───── DATA SHOWN

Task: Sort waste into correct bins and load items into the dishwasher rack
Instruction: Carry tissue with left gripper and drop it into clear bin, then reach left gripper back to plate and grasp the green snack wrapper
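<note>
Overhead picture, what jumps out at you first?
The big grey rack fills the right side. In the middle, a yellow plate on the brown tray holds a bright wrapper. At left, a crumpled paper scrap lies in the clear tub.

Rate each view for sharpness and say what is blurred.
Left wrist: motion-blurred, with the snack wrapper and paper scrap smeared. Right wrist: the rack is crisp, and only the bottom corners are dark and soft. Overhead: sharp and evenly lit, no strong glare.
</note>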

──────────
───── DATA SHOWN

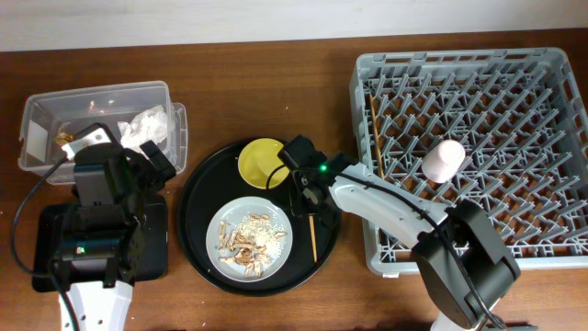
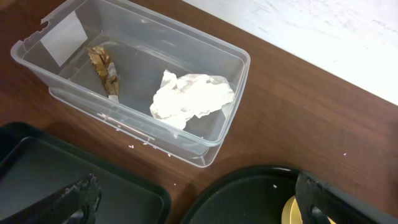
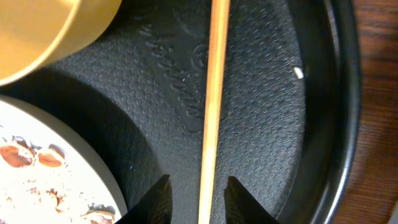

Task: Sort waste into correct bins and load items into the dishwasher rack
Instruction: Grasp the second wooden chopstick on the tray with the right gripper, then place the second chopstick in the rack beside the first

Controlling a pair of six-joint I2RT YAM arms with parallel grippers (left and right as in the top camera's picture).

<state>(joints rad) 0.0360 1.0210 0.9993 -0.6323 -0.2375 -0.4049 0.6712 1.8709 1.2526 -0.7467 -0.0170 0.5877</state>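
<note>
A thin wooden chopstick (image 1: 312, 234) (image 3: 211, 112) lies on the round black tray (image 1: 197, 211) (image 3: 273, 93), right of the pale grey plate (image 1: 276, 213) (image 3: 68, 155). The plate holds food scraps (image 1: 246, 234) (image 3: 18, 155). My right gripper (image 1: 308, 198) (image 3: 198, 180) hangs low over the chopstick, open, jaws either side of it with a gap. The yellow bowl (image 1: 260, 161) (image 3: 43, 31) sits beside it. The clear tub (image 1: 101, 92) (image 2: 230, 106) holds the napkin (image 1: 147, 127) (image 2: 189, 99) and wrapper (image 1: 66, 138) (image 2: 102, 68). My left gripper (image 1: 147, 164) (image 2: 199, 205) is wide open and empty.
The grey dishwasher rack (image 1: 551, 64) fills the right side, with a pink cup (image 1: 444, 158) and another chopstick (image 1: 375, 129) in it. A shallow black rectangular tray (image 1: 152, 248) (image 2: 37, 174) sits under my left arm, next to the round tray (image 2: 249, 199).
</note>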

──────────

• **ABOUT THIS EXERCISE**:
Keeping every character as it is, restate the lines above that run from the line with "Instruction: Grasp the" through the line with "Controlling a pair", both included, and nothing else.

• **ANSWER AREA**:
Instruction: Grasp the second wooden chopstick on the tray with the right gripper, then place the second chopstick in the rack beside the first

Controlling a pair of six-joint I2RT YAM arms with parallel grippers (left and right as in the top camera's picture).

The requested output has been given in full.